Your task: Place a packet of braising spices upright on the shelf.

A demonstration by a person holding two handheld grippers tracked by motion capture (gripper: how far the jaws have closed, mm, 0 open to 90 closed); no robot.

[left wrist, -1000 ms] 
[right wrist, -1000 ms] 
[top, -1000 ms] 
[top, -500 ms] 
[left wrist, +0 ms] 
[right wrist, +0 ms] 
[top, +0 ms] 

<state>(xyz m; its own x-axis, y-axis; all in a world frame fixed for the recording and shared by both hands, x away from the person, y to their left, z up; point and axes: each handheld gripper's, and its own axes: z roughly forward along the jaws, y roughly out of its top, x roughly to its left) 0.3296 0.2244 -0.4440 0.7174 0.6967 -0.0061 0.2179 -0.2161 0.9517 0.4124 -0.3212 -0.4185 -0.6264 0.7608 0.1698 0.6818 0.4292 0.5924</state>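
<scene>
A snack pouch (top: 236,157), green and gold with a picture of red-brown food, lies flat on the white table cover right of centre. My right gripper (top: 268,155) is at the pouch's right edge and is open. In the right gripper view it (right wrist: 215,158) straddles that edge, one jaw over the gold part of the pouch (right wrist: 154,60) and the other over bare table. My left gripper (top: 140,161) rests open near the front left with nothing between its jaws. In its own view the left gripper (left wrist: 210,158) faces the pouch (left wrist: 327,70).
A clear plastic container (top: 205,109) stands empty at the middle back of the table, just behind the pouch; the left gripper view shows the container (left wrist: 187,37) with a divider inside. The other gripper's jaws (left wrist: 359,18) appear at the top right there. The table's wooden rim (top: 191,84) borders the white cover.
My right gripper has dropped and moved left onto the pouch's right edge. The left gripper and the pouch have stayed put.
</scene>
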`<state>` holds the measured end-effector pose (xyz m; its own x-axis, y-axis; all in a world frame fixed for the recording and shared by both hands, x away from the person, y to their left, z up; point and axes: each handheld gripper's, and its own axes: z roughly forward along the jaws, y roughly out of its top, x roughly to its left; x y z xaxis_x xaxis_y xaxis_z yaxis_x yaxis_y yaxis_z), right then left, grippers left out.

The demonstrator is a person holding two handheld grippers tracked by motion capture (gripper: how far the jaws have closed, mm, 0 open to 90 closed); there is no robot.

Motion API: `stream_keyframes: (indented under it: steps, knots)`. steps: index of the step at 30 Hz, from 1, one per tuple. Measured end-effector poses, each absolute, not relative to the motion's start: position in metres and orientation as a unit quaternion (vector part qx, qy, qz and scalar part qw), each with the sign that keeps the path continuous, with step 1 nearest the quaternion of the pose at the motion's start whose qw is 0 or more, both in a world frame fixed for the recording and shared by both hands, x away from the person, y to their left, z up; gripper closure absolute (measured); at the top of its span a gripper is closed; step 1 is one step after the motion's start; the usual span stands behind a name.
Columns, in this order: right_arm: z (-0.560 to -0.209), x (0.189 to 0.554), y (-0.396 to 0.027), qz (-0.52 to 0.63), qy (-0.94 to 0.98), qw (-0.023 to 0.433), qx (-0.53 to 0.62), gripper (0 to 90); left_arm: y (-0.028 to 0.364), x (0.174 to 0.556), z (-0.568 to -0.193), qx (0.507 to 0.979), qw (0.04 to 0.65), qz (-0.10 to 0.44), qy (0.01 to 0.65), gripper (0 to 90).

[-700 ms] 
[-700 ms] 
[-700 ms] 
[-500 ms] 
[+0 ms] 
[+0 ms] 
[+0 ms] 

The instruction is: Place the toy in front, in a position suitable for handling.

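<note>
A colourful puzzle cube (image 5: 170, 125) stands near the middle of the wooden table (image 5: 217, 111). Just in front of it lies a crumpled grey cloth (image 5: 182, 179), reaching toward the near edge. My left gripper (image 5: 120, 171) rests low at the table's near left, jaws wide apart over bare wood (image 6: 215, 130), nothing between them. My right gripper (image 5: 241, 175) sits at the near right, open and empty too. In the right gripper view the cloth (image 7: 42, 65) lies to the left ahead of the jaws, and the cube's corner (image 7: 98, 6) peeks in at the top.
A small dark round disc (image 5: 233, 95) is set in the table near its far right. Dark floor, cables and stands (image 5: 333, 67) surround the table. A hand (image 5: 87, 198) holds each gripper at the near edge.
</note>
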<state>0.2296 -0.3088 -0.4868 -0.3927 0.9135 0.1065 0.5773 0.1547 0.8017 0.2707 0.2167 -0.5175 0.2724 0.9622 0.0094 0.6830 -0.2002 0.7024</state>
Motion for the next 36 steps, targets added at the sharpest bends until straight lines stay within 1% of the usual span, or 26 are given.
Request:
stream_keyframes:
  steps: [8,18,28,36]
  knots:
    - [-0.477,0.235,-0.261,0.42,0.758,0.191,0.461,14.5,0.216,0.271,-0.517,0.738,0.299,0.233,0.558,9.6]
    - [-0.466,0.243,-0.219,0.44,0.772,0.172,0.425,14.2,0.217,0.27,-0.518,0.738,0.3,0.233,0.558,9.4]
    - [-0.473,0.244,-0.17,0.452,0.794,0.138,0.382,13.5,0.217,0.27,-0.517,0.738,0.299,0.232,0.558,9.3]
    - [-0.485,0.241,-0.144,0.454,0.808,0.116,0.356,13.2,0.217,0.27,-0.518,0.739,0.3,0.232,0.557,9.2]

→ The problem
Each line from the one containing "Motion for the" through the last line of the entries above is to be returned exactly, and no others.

→ Exercise answer
Motion for the next 36 steps, targets added at the sharpest bends until straight lines stay within 1% of the usual span, or 26 are given.
Request:
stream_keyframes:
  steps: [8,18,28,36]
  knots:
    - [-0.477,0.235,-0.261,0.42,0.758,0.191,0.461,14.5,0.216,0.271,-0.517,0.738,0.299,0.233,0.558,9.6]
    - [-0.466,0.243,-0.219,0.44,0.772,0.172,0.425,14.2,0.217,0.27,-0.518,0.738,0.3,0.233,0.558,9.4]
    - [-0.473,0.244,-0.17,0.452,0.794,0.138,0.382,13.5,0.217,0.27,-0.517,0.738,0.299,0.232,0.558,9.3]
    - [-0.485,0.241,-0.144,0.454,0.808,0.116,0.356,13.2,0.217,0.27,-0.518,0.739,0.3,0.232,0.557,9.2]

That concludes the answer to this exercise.